WORK TASK: Set down exactly the lines from the one containing "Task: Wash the" through the last line of the data below, and no others.

(Records from a collection)
++++
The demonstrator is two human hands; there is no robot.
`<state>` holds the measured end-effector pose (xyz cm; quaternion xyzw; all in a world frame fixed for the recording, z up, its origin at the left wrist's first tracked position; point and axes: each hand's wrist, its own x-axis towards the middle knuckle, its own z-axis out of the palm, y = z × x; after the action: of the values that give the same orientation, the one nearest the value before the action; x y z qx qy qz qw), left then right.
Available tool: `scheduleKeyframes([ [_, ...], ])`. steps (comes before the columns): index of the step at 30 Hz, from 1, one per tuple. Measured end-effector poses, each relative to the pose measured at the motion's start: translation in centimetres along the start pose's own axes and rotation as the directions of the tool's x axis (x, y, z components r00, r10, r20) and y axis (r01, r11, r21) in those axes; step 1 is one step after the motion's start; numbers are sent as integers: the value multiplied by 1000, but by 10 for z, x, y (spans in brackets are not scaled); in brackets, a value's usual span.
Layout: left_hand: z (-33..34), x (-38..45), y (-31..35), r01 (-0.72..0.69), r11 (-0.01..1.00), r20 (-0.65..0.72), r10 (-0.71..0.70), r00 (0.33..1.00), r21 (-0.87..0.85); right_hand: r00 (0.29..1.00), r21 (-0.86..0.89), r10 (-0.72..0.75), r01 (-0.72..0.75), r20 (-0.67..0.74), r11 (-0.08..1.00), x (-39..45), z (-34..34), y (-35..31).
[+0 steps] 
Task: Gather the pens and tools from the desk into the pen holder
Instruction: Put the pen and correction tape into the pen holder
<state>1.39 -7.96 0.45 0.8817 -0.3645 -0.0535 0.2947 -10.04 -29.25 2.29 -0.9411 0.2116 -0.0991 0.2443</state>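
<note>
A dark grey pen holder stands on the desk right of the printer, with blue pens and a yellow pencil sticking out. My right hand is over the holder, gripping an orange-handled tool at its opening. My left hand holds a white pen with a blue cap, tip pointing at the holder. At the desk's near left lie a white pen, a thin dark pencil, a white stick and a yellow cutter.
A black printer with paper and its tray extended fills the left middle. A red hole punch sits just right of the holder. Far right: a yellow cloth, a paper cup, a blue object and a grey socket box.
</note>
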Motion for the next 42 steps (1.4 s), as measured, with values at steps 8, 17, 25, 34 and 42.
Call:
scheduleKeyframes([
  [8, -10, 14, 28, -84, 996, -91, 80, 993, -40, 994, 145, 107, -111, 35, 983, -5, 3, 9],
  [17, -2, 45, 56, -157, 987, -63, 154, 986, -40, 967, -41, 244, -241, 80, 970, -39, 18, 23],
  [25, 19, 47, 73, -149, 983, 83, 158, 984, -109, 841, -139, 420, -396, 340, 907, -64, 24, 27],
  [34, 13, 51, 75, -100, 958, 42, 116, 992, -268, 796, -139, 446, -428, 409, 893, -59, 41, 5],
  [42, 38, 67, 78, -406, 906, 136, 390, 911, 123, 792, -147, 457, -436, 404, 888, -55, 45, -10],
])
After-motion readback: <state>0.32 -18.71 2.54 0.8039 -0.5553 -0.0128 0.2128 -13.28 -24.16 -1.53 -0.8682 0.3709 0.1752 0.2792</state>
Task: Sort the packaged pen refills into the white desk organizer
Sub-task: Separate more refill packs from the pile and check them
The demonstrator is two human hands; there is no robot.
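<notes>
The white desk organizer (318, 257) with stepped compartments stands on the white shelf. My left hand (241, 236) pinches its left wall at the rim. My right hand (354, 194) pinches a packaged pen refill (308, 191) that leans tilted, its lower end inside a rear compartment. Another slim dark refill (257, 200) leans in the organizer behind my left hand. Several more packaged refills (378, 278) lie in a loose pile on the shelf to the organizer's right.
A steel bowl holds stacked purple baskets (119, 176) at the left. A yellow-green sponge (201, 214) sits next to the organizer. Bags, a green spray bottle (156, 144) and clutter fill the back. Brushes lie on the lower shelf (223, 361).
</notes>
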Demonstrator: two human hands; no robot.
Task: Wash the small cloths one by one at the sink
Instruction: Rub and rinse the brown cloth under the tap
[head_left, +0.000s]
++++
TASK RESPONSE:
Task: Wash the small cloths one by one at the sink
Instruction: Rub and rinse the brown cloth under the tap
[head_left, +0.000s]

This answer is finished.